In a Crisis, Be Like Eliot Spitzer, Not Anthony Weiner
In Masters of Disaster: The Ten Commandments of Damage Control, authors Chris Lehane, Mark Fabiani, and Bill Guttentag provide case studies that explore the right and wrong way to respond to crises.
BP, which downplayed the environmental impact of the 2010 Gulf of Mexico oil spill. "BP's damage control only increased the harm the company was doing to itself. And the company's tactics led to the erosion of trust. While BP had virtually unlimited funds as well as the full menu of 21st-century cutting-edge communications tactics and tools, it was lacking a fundamental understanding that spin alone cannot build trust -- and that spin that is not accurate can, in fact, do more harm than good."
Research In Motion, whose response to BlackBerry network outages "provides a cautionary tale for those who think that hiding in a closet and hoping that the storm will pass is the best way to handle a crisis." The verdict: "Instead of the RIM CEO stepping up and immediately accepting responsibility for the problem, the company lamely said that everyone at RIM was busy working full-time on a fix. Instead of taking to social media to explain what went wrong and what was being done to fix the problem and prevent it from occurring again, the company stayed quiet. And when the CEO did finally appear several days into the outage, his apology was widely ridiculed and rejected as too little too late."
Former Rep. Anthony Weiner, who posted "close-up photos of him in his Jockey underwear, from the waist down and knees up." The verdict: "An abject apology along with the acceptance of full responsibility in the opening days of the crisis -- even if multiple news cycles went by before it was provided -- would have afforded Congressman Weiner the best shot at remaining in Congress. Instead, by chasing the story, he put out inaccurate information that did even more harm and, in doing so, lost the war for control of the story. And he lost his seat in Congress."
Tiger Woods, the superstar golfer who waited three months into a career-altering sex scandal to publicly acknowledge his failings and take full responsibility. "Those in crisis need to gather themselves, get the real story together, and then tell the story -- even if it takes time to do so (so long as they are not putting out inaccurate representations during the interregnum). Ultimately, whether you do it immediately or wait several days, you will still end up effectively being in front of the story if you put the whole story out in one fell swoop."
Kobe Bryant, the superstar basketball player who was accused of rape. "Immediately after his arrest, Bryant held a public event where, standing beside his wife, he acknowledged his relationship with the woman and apologized to his spouse for the infidelity, but maintained that the sex was consensual. This immediate public disclosure by Bryant -- where he faced the media, admitted to sex with his accuser, and took responsibility for what happened -- allowed him to get in front of the story. Bryant established his credibility, which, in turn, served as the decisive pivot point by which to raise questions about the nature of the woman's rape claim."

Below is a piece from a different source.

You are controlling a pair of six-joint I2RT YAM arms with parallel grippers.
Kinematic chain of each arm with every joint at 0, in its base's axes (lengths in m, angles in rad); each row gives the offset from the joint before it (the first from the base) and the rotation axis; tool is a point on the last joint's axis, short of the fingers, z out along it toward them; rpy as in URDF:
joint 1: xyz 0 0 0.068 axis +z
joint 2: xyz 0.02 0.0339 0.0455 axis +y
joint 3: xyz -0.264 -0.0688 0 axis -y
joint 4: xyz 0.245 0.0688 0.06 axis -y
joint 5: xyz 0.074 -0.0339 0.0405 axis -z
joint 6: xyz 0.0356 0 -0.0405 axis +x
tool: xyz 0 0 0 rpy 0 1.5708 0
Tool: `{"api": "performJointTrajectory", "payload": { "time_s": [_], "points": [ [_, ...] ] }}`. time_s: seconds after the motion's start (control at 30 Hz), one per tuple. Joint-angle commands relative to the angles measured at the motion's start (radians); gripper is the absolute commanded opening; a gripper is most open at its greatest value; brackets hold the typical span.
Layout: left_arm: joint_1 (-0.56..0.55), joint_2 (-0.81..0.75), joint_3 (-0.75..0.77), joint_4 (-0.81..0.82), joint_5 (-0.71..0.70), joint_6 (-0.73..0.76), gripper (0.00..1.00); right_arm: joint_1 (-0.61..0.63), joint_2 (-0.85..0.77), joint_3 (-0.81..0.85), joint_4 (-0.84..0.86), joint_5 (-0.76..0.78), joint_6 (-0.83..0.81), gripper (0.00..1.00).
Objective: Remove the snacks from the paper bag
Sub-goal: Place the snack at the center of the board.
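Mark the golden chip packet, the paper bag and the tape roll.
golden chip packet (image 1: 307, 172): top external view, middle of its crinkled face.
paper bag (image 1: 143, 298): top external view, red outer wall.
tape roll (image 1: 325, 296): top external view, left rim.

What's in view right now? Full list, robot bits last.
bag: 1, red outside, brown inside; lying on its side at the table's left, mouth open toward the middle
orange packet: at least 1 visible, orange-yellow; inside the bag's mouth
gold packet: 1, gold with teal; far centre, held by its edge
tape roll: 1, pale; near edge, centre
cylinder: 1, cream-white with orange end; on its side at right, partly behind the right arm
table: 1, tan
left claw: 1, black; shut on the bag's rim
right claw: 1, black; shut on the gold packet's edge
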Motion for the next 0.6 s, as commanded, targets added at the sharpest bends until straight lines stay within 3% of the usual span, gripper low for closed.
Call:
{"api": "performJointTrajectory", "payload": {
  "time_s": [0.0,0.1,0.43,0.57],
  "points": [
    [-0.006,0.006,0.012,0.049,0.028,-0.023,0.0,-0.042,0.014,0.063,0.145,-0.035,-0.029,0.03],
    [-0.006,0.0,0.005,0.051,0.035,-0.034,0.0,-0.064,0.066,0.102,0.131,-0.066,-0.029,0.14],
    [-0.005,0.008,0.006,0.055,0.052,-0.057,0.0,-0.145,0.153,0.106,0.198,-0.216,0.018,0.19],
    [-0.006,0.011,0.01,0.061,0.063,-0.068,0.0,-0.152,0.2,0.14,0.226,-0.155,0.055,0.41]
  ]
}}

Steve Jobs, who faced customer complaints about the flawed antenna placement in its iPhone4. "Steve Jobs addressed the problem directly, although at first haltingly, but Jobs and Apple finally presented and swiftly implemented a comprehensive solution involving the distribution of free iPhone cases that corrected the problem. In the end, the issue became nothing more than a minor speed bump on the iPhone's high-speed race to smart-phone dominance."
Eliot Spitzer, who resigned as New York governor amid a prostitution scandal, taking responsibility for his actions and apologizing. "At every step in his finely tuned comeback, Eliot Spitzer sought to attach himself to issues that cast him in a positive light while simultaneously always being forthright about his accountability and offering apologies for his personal conduct."
Tylenol, which set the standard for damage control after seven people died in 1982 from taking Tylenol pills laced with cyanide. The company immediately told the public what it knew and didn't know about the deaths, and took proactive steps to ensure public safety. "While few individuals or organizations will ever face a life-and-death situation as serious as the Tylenol case, many will face an equivalent Tylenol moment when their very future is at stake. And such a Tylenol moment demands putting in place an approach that understands: Communicating accurate information is the coin of the realm.